[Work order] Print the data below exactly, but only the lines from the one containing "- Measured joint" down to the one containing "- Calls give", inclusive.

═════ Available data

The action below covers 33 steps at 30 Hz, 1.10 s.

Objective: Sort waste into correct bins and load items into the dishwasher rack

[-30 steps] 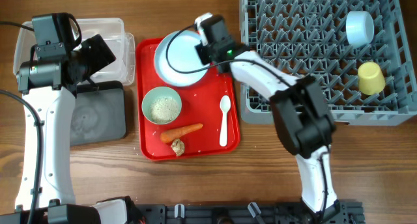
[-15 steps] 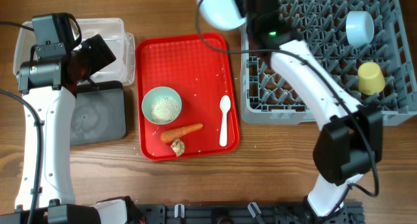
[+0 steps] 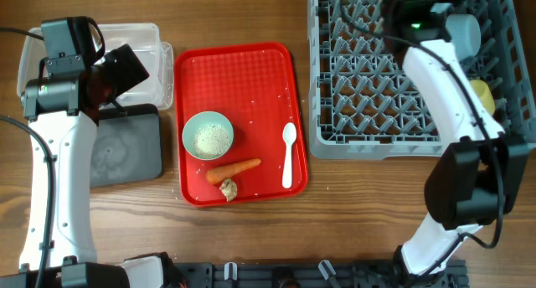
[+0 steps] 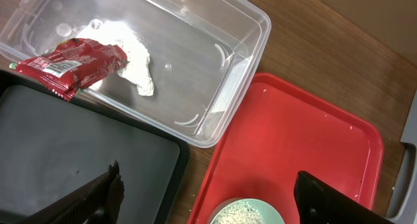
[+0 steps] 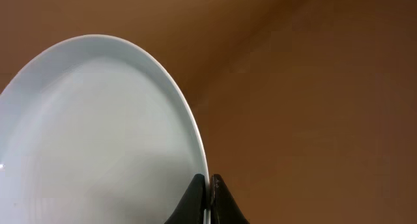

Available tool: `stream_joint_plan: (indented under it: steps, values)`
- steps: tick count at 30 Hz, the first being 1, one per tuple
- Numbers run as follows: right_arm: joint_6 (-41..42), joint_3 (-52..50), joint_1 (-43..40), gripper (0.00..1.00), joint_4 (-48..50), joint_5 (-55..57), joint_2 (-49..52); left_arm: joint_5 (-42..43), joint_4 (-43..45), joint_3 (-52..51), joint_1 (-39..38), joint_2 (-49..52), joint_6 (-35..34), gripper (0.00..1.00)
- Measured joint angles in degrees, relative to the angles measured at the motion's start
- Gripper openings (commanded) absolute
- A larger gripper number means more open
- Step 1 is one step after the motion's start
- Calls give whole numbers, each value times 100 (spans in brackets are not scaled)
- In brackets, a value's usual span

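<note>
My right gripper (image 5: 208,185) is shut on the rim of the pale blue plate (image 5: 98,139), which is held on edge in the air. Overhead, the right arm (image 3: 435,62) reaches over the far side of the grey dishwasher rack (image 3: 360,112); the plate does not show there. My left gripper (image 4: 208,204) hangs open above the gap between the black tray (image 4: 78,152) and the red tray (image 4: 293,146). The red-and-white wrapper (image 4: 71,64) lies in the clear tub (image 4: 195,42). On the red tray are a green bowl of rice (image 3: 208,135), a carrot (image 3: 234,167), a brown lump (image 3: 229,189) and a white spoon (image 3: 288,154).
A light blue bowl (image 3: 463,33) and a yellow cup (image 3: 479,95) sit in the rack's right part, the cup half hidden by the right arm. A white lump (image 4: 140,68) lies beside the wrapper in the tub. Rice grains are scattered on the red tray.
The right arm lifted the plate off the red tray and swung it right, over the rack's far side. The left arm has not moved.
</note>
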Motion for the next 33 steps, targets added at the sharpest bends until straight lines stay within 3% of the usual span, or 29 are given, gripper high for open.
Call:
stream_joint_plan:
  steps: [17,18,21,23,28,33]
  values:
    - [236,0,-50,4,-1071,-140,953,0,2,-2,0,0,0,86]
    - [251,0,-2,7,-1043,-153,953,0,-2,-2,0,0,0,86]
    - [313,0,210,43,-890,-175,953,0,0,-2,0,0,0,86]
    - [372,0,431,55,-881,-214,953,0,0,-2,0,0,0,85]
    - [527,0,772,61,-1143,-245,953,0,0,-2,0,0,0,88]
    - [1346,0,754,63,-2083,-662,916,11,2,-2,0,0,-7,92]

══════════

[Output]
- Measured joint angles in degrees, relative to the angles measured at the motion's start
- Gripper openings (commanded) absolute
- A larger gripper number means more open
- Step 1 is one step after the motion's start
- Calls give whole numbers, each value times 100 (spans in brackets are not scaled)

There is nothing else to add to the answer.